Speech Synthesis: past, present and future and how it mirrors speech processing development in general

From HLT@INESC-ID

Alan W Black
Alan W Black
Alan W Black is an Associate Professor in the Language Technologies Institute at Carnegie Mellon University. He previously worked in the Centre for Speech Technology Research at the University of Edinburgh, and before that at ATR in Japan. He is one of the principal authors of the free software Festival Speech Synthesis System, the FestVox voice building tools and CMU Flite, a small footprint speech synthesis engine. He received his PhD in Computational Linguistics from Edinburgh University in 1993, his MSc in Knowledge Based Systems also from Edinburgh in 1986, and a BSc (Hons) in Computer Science from Coventry University in 1984.

Although much of his core research focuses on speech synthesis, he also works in real-time hands-free speech-to-speech translation systems (Croatian, Arabic and Thai), spoken dialog systems, and rapid language adaptation for support of new languages. Alan W Black was an elected member of the IEEE Speech Technical Committee (2003-2007). He is currently on the board of ISCA and on the editorial board of Speech Communications. He was program chair of the ISCA Speech Synthesis Workshop 2004, and was general co-chair of Interspeech 2006 -- ICSLP. In 2004, with Prof Keiichi Tokuda, he initiated the now annual Blizzard Challenge, the largest multi-site evaluation of corpus-based speech synthesis techniques.

Addresses: www mail

Date

  • 15:00, Friday, June 5th, 2009
  • Room VA4, building of Civil Engineering

Speaker

  • Alan W Black, Carnegie Mellon University, USA

Abstract

This talk will look at the past, present and future of speech synthesis and how it relates to speech processing development in general. Specifically I will outline the advances in synthesis technology giving analogies to the developments in other speech and language processing fields (e.g. ASR and SMT) where knowledge-based techniques gave way to data-driven techniques, which in turn have pushed both machine learning technologies and later re-introduced techniques to include higher level knowledge in our data-driven approaches.

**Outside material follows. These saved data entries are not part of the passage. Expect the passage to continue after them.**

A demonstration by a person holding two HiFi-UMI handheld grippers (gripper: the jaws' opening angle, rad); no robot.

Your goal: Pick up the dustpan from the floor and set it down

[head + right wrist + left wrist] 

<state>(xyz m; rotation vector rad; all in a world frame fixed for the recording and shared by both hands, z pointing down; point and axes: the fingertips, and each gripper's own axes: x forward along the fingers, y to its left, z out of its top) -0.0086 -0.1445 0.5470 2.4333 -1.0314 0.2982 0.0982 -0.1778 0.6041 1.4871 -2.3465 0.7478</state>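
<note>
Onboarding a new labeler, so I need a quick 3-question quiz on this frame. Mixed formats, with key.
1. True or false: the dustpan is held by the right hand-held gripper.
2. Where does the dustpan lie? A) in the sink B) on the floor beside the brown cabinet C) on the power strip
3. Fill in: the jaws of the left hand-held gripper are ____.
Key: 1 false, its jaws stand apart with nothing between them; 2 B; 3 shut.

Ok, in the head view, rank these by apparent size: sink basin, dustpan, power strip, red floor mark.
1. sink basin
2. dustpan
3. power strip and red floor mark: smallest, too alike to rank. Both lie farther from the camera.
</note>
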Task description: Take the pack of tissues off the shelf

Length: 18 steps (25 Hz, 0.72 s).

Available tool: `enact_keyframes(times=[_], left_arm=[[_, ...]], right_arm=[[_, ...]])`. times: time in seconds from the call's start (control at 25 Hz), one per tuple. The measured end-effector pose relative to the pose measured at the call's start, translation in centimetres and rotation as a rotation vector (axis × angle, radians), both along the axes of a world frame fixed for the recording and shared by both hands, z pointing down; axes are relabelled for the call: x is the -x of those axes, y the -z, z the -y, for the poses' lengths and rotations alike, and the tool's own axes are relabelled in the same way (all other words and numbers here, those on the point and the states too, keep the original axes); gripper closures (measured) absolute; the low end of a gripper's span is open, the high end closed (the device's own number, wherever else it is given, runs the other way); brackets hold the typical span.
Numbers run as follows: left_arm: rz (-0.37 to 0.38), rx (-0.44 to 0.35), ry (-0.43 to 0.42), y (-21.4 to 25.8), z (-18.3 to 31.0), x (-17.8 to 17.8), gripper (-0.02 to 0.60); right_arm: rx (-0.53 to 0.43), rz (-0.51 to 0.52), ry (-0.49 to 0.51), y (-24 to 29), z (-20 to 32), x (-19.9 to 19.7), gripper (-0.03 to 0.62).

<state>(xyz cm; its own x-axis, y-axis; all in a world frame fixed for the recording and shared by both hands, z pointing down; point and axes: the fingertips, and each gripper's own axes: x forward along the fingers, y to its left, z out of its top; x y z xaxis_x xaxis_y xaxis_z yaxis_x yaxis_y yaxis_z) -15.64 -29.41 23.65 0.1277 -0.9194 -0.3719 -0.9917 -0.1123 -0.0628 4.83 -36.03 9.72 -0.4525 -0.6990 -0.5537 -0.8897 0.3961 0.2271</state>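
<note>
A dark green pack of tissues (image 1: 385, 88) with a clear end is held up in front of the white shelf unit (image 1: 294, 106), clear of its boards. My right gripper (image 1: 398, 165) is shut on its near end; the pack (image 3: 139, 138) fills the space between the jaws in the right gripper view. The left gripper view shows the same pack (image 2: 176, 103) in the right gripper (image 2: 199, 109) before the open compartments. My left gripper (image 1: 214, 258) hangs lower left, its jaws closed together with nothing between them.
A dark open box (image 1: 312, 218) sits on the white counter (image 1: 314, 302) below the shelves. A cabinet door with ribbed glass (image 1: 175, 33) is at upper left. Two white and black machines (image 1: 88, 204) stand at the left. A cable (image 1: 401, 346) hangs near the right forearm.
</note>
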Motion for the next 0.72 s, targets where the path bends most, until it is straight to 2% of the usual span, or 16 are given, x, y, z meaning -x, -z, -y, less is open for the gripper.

We will give overviews of diphone, unit selection, statistical parametric synthesis, voice morphing technologies and how synthesis can be optimized for the desired task. We will also address issues of evaluation, both in isolation and when embedded in real tasks. While widening our view of speech processing we will also present the publicly used Let's Go Spoken Dialog System (and its evaluation platform Let's Go Lab), our rapid language adaptation system (CMUSPICE) allowing construction of ASR and TTS support in new languages by non-speech experts and out hands-free real-time two-way speech to speech translation system showing how system integration can cause cross technology innovation.